▶ _EXERCISE_:
Output only the lines below from the one holding "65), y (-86" down to the one holding "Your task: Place", both end lines included and every picture dropped.

-- -- --

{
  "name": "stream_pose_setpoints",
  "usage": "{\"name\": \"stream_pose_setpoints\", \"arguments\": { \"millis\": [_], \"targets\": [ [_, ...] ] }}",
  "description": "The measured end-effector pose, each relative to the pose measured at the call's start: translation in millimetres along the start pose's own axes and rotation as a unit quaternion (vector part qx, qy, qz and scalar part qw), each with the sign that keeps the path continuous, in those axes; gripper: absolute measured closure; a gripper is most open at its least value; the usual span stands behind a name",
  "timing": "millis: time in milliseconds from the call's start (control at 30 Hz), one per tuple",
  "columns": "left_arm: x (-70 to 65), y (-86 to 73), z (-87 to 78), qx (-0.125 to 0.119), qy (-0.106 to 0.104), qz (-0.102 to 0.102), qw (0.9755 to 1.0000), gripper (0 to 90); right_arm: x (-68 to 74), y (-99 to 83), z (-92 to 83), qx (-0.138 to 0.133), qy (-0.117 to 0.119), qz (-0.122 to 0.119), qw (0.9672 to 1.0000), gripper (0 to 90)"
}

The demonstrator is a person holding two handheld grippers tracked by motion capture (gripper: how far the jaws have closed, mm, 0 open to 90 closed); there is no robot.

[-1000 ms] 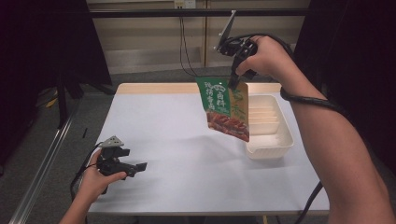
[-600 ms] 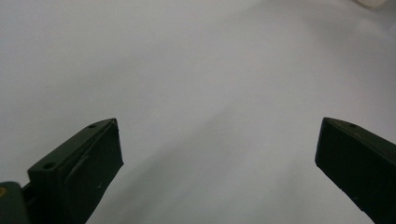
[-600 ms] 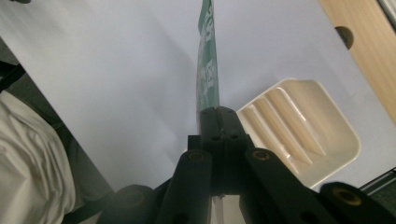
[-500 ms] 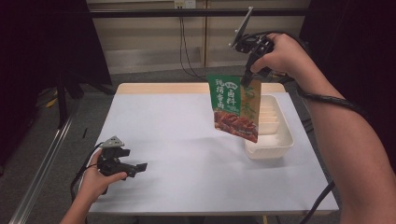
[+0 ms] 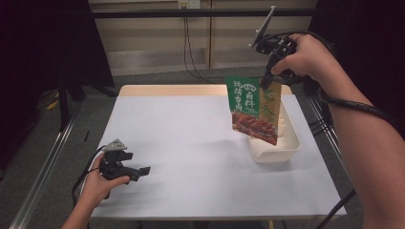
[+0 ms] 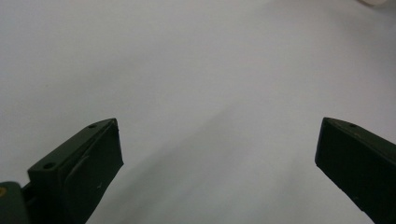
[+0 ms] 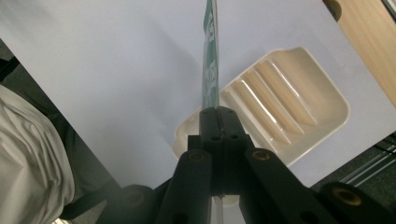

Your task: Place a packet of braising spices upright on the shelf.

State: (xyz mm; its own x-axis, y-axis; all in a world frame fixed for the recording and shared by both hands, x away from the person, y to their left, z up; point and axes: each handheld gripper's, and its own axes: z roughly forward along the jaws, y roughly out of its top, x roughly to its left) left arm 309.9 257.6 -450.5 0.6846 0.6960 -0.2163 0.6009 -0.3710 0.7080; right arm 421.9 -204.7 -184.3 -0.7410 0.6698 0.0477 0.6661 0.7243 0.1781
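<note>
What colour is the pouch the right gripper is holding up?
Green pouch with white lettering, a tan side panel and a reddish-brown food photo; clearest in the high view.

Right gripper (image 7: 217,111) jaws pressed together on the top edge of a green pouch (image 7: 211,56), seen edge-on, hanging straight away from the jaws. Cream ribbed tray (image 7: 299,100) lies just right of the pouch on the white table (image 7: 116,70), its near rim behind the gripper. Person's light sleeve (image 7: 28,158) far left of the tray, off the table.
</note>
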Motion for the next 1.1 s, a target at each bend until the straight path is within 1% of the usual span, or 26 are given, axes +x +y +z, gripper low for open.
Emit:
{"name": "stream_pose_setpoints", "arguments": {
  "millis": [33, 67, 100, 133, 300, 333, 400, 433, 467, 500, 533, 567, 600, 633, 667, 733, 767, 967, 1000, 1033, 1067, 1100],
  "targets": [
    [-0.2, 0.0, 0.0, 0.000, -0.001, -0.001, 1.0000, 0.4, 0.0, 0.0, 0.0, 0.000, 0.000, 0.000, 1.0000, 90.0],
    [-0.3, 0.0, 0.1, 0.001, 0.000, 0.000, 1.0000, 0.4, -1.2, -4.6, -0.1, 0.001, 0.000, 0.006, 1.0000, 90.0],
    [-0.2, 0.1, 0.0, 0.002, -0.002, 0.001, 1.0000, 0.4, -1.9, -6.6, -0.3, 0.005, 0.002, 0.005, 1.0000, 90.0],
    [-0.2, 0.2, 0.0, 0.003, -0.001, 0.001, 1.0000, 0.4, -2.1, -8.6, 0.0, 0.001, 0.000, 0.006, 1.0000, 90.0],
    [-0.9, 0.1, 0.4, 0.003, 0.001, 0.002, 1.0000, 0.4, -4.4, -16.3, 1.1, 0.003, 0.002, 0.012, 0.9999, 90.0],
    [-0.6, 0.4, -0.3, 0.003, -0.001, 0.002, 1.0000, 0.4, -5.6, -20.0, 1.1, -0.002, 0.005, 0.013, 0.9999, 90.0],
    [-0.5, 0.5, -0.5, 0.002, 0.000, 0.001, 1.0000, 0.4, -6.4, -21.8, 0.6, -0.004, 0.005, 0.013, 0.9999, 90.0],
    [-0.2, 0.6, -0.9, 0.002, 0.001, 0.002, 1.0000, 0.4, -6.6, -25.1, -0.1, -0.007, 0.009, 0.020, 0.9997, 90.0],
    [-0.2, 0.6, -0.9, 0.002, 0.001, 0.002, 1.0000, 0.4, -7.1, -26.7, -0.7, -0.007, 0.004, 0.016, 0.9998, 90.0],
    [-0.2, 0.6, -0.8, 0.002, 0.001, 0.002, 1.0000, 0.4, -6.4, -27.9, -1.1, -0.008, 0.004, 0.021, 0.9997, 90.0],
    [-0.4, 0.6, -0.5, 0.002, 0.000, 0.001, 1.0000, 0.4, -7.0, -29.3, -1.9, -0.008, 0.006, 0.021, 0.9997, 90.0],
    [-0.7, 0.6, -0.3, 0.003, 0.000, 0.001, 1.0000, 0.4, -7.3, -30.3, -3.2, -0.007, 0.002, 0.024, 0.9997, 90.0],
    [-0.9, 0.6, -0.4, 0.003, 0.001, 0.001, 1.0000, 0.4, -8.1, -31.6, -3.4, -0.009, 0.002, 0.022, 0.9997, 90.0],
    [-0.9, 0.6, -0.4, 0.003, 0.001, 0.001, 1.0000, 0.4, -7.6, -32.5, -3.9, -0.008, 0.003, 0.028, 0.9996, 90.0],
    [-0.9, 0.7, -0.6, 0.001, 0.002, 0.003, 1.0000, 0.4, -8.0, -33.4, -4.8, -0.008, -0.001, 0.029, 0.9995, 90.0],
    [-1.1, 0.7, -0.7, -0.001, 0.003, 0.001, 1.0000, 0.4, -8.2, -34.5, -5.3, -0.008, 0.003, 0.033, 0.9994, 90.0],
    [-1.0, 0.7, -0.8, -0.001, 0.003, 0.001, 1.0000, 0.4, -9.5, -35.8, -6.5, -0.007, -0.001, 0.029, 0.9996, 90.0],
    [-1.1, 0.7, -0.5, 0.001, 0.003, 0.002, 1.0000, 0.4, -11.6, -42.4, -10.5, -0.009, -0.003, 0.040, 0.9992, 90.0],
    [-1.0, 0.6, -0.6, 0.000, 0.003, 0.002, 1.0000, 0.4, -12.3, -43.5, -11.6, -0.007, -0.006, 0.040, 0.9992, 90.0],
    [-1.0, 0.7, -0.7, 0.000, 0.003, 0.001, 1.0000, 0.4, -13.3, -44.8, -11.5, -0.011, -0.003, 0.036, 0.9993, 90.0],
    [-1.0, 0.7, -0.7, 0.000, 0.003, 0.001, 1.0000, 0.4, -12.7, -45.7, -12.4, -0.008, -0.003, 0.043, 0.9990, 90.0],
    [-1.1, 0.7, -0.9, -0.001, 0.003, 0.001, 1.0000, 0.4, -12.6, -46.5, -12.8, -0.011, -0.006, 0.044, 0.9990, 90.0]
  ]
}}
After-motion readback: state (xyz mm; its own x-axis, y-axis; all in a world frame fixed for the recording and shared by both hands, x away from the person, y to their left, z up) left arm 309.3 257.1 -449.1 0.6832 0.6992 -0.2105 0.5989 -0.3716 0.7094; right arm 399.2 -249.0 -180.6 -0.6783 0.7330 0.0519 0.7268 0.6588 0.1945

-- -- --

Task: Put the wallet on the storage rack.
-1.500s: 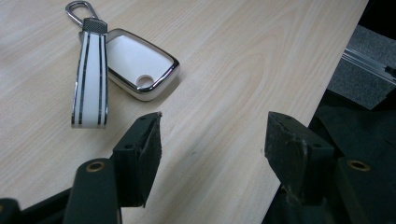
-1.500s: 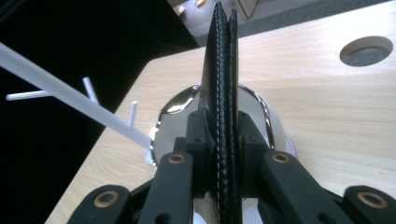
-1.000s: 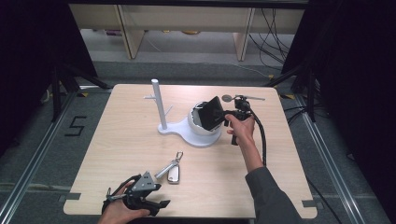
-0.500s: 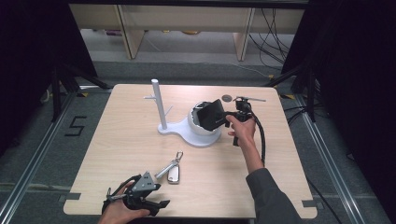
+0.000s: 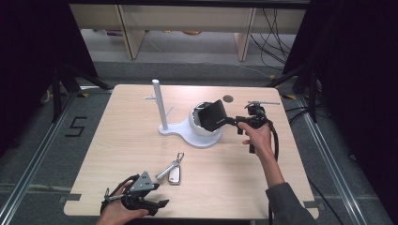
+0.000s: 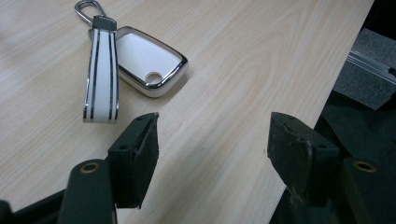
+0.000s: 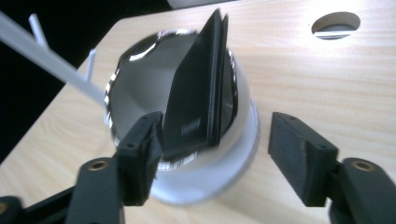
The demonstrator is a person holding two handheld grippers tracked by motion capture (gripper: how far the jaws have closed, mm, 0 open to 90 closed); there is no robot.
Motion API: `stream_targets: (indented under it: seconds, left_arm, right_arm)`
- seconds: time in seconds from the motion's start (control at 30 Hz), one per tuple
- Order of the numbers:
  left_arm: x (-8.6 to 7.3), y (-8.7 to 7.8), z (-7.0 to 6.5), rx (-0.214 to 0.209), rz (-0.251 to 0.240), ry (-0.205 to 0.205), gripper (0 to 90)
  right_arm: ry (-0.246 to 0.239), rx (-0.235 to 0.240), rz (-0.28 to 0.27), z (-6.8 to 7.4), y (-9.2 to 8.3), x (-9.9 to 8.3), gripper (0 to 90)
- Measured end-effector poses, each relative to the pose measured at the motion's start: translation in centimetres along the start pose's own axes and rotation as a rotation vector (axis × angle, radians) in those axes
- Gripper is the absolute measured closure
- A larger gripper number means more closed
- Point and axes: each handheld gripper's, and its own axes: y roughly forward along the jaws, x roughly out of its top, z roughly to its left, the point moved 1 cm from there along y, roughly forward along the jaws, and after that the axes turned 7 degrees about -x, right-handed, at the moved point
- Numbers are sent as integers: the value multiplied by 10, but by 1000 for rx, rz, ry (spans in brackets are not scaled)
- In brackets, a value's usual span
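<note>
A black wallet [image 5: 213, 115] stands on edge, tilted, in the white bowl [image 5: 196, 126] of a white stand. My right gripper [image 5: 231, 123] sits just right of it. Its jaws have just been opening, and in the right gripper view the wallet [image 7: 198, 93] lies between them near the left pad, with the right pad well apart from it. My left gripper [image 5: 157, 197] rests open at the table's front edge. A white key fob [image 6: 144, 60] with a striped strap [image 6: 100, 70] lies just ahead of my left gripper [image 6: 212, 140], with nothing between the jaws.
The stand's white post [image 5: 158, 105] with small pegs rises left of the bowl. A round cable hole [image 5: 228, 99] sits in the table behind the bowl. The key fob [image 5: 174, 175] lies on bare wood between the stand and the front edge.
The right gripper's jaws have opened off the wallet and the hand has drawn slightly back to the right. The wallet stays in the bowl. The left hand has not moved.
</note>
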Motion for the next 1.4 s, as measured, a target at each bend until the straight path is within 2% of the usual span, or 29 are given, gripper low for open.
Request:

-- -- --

▶ _ANSWER SPACE_:
  "columns": "left_arm: x (-70 to 65), y (-86 to 73), z (-87 to 78), qx (-0.125 to 0.119), qy (-0.106 to 0.104), qz (-0.102 to 0.102), qw (0.9755 to 1.0000), gripper (0 to 90); right_arm: x (-68 to 74), y (-99 to 83), z (-92 to 83), qx (-0.138 to 0.133), qy (-0.117 to 0.119), qz (-0.122 to 0.119), qw (0.9672 to 1.0000), gripper (0 to 90)"
}

The demonstrator is a person holding two handheld grippers tracked by motion capture (gripper: how far the jaws have closed, mm, 0 open to 90 closed); there is no robot.

[-1000 ms] 
[-600 ms] 
[-600 ms] 
[-500 ms] 
[+0 ms] 
[+0 ms] 
[+0 ms] 

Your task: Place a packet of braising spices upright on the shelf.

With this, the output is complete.